*EXERCISE BRIEF*:
A faithful copy without images is required: write out all the records exactly.

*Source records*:
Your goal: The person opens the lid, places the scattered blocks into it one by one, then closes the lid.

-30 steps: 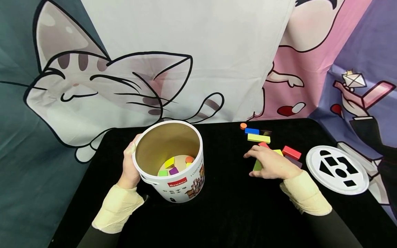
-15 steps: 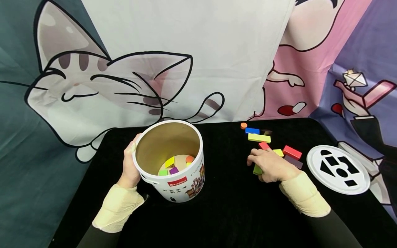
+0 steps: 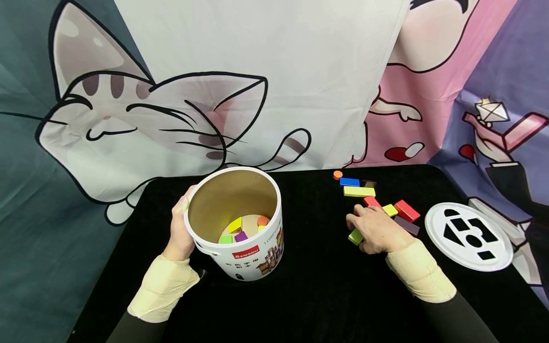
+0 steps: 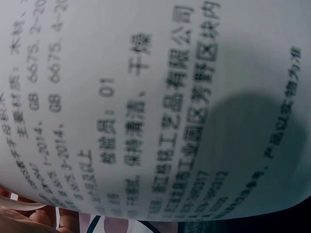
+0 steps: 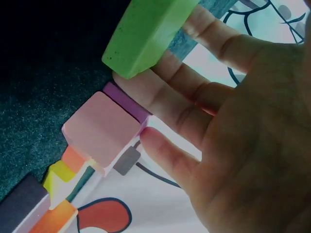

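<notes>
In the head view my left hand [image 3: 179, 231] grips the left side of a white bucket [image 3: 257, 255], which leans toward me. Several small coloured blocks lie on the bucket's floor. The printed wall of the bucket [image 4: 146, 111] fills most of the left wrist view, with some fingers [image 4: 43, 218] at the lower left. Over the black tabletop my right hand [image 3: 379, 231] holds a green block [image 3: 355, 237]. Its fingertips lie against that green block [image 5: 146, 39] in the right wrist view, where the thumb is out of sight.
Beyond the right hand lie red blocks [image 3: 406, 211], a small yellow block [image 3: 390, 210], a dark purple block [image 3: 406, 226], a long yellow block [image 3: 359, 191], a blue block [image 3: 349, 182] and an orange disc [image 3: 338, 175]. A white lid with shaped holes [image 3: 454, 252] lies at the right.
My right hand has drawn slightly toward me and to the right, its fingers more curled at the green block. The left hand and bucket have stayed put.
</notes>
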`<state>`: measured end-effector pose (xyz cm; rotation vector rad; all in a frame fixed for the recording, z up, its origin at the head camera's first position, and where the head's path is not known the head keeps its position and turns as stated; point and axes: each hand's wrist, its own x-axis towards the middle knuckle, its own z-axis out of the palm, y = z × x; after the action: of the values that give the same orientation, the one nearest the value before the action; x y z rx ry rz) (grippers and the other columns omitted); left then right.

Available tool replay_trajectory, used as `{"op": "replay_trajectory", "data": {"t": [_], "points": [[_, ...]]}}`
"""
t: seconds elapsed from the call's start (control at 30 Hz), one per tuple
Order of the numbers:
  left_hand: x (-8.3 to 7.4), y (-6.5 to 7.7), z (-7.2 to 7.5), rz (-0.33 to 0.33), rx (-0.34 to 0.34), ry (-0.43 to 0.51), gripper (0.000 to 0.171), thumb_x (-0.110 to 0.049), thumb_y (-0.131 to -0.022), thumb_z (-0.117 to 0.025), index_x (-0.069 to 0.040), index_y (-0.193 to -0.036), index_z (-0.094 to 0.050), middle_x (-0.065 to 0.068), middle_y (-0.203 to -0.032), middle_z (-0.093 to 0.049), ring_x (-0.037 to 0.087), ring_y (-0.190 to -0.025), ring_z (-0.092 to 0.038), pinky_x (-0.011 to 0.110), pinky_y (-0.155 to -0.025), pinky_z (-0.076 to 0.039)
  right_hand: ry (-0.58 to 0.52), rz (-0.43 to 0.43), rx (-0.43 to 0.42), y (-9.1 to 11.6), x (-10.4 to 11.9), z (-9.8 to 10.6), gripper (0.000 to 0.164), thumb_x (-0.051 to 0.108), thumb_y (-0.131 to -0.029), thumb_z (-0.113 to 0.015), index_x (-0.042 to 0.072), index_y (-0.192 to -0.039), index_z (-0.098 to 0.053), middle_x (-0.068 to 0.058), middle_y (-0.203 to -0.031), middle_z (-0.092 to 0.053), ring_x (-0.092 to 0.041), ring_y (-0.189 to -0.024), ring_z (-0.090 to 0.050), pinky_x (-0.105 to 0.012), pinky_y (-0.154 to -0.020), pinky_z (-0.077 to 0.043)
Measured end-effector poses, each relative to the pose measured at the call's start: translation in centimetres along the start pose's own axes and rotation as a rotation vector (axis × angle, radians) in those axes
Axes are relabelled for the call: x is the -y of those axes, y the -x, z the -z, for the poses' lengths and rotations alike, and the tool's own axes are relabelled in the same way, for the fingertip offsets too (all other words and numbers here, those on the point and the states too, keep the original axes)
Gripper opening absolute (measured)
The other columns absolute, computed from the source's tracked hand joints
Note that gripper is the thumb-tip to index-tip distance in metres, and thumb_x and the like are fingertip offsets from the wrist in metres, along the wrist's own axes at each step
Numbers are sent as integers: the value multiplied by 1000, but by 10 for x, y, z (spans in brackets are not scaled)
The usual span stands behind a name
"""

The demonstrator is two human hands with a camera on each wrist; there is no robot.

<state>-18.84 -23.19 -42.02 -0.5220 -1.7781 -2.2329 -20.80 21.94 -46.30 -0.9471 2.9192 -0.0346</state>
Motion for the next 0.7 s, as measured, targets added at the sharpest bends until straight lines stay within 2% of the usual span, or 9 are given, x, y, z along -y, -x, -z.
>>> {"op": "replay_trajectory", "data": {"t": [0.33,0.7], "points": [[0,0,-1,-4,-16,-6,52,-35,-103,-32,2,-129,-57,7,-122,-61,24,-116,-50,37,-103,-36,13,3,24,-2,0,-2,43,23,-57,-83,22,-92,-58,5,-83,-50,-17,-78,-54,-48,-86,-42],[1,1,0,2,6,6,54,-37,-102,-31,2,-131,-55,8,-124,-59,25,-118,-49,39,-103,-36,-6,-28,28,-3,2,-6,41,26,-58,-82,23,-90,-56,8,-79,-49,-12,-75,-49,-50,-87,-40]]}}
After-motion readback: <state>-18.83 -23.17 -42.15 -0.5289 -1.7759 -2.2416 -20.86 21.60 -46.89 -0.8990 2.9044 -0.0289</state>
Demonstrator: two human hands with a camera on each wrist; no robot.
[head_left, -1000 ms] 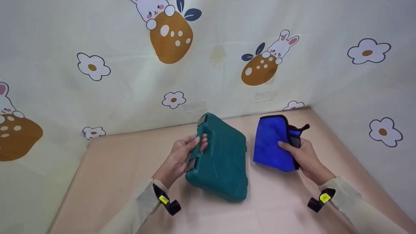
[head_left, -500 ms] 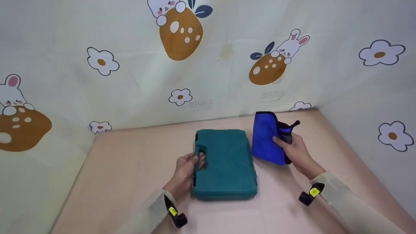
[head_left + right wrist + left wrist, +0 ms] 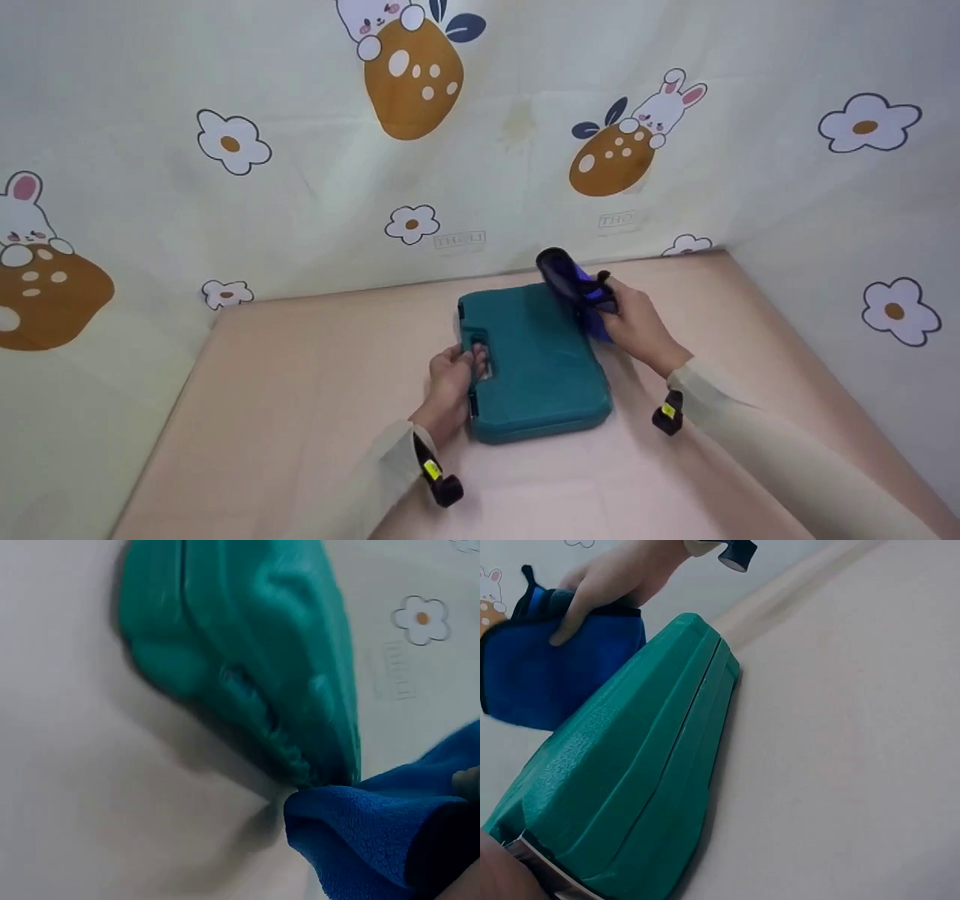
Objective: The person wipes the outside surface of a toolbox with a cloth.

*PROBLEM SOLUTION*:
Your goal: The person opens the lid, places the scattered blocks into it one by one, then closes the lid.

-30 steps: 
-15 steps: 
+0 steps: 
+0 steps: 
+0 steps: 

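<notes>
In the head view my left hand [image 3: 179, 231] grips the left side of a white bucket [image 3: 257, 255], which leans toward me. Several small coloured blocks lie on the bucket's floor. The printed wall of the bucket [image 4: 146, 111] fills most of the left wrist view, with some fingers [image 4: 43, 218] at the lower left. Over the black tabletop my right hand [image 3: 379, 231] holds a green block [image 3: 355, 237]. Its fingertips lie against that green block [image 5: 146, 39] in the right wrist view, where the thumb is out of sight.
Beyond the right hand lie red blocks [image 3: 406, 211], a small yellow block [image 3: 390, 210], a dark purple block [image 3: 406, 226], a long yellow block [image 3: 359, 191], a blue block [image 3: 349, 182] and an orange disc [image 3: 338, 175]. A white lid with shaped holes [image 3: 454, 252] lies at the right.
My right hand has drawn slightly toward me and to the right, its fingers more curled at the green block. The left hand and bucket have stayed put.
</notes>
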`<state>`: measured end-effector pose (xyz cm; rotation vector rad; all in a frame fixed for the recording, z up, its origin at the head camera's first position, and where the head's path is not known the head keeps its position and turns as stated; point and axes: each hand's wrist, its own x-axis towards the middle knuckle, its own z-axis out of the palm, y = z × x; after the action: of the values that give the same orientation, the one nearest the value before the action; x y z rx ry rz) (grippers and the other columns omitted); left then right.

Available tool replay_trajectory, used as `{"op": "replay_trajectory", "data": {"t": [_], "points": [[_, ...]]}}`
"""
t: seconds elapsed from the call's start (control at 30 Hz), one per tuple
Order of the numbers:
  left_hand: x (-8.3 to 7.4), y (-6.5 to 7.7), z (-7.2 to 7.5), rz (-0.33 to 0.33), rx (-0.34 to 0.34), ry (-0.43 to 0.51), gripper (0.000 to 0.171), thumb_x (-0.110 to 0.049), thumb_y (-0.131 to -0.022), thumb_z (-0.117 to 0.025), index_x (-0.069 to 0.040), index_y (-0.193 to -0.036), index_z (-0.094 to 0.050), middle_x (-0.065 to 0.068), middle_y (-0.203 to -0.032), middle_z (-0.093 to 0.049), ring_x (-0.037 to 0.087), ring_y (-0.190 to -0.025), ring_z (-0.092 to 0.038), pinky_x (-0.011 to 0.110), pinky_y (-0.155 to -0.025), pinky_z (-0.076 to 0.039)
  right_hand: ry (-0.58 to 0.52), rz (-0.43 to 0.43), rx (-0.43 to 0.42), y (-9.1 to 11.6), x (-10.4 to 11.9), z (-9.8 to 10.6), gripper (0.000 to 0.164), thumb_x (-0.051 to 0.108), thumb_y (-0.131 to -0.029), thumb_z (-0.113 to 0.015), index_x (-0.042 to 0.072), index_y (-0.192 to -0.039), index_z (-0.098 to 0.053), middle_x (-0.068 to 0.058), middle_y (-0.203 to -0.031), middle_z (-0.092 to 0.053), ring_x (-0.092 to 0.041), ring_y (-0.189 to -0.024), ring_z (-0.090 to 0.050), pinky_x (-0.105 to 0.012), pinky_y (-0.154 to -0.020), pinky_z (-0.077 to 0.043)
Measured end-effector poses, each relative to the pose measured at the call's start: translation in centimetres along the start pose's own axes and rotation as a rotation vector (axis × angle, radians) in those axes
Axes are relabelled for the call: x is the -y of those axes, y the -x, z the -z, for the poses' lengths and rotations alike, and the tool's own axes are relabelled in the same way, for the fingertip offsets too (all other words and numbers here, those on the point and the states too, keep the original axes)
Gripper opening absolute (measured)
The other columns absolute, computed from the source's tracked hand joints
Note that gripper is the thumb-tip to index-tip distance in metres, and thumb_x and the like are fingertip offsets from the wrist in metres, along the wrist's own axes at each step
Numbers are sent as integers: the value multiplied by 1000, but by 10 for x, y, z (spans in brackets are not scaled)
The usual span stands behind a name
"""

The demonstrator is two human hands with a camera on each wrist; there is no robot.

<state>-18.84 -23.19 -42.02 -0.5220 -1.7781 -2.2329 -20.80 21.94 -46.30 -0.9471 2.9192 -0.0346</state>
Motion for the next 0.7 s, as measured, targets added at the sharpest bends until straight lines stay within 2% of the usual span, or 9 are given, x, y, z along -y, -x, -z.
>>> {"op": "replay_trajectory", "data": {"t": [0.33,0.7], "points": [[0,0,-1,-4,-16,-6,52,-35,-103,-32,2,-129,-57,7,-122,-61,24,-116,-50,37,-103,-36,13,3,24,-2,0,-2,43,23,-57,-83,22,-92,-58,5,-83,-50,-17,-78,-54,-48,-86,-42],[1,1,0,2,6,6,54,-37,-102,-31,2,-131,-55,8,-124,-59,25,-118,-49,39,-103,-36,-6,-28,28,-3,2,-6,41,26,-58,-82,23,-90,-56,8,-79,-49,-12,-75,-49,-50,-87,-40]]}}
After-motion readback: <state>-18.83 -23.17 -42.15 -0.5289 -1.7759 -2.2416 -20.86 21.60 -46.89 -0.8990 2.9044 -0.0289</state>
Demonstrator: two human hands with a camera on each wrist; no robot.
[head_left, -1000 ms] 
[head_left, -500 ms] 
[head_left + right wrist + left wrist, +0 ms] 
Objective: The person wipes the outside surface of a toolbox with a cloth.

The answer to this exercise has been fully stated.